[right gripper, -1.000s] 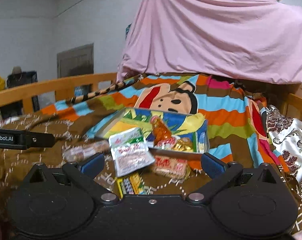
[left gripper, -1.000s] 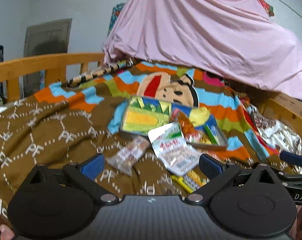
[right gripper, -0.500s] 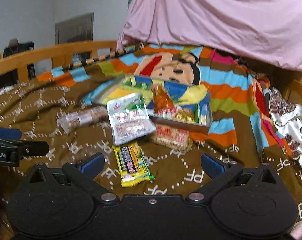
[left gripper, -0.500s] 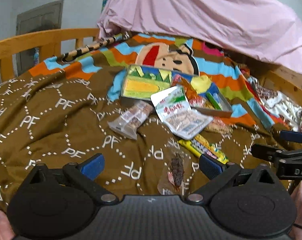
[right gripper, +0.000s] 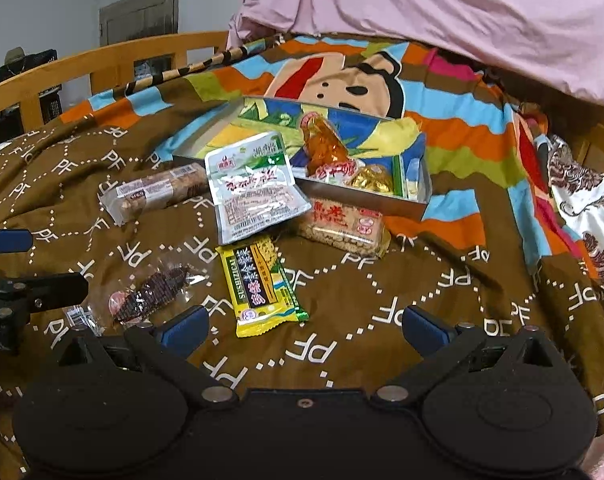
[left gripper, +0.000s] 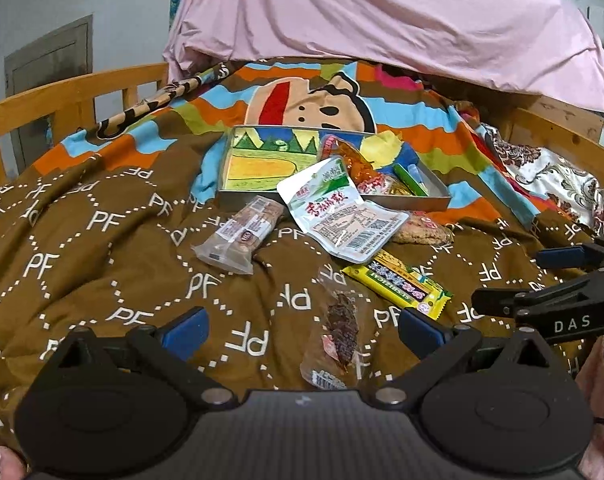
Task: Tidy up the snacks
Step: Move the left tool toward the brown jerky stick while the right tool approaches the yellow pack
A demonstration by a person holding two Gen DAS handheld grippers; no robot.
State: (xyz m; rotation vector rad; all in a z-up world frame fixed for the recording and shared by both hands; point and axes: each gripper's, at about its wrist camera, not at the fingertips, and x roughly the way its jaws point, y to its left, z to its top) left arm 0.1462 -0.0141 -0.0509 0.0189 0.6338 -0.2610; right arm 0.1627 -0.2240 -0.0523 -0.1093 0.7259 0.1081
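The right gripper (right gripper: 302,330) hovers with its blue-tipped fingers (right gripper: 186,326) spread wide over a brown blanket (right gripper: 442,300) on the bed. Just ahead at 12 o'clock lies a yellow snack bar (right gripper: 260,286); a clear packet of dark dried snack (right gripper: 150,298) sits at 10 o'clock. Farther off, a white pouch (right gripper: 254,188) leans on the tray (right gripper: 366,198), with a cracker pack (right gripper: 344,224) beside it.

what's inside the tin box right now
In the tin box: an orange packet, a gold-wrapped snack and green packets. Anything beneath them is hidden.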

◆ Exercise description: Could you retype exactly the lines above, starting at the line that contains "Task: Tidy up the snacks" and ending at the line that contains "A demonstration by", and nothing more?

◆ Your solution:
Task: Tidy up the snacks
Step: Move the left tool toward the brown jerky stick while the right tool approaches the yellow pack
A demonstration by a person holding two Gen DAS handheld grippers; no robot.

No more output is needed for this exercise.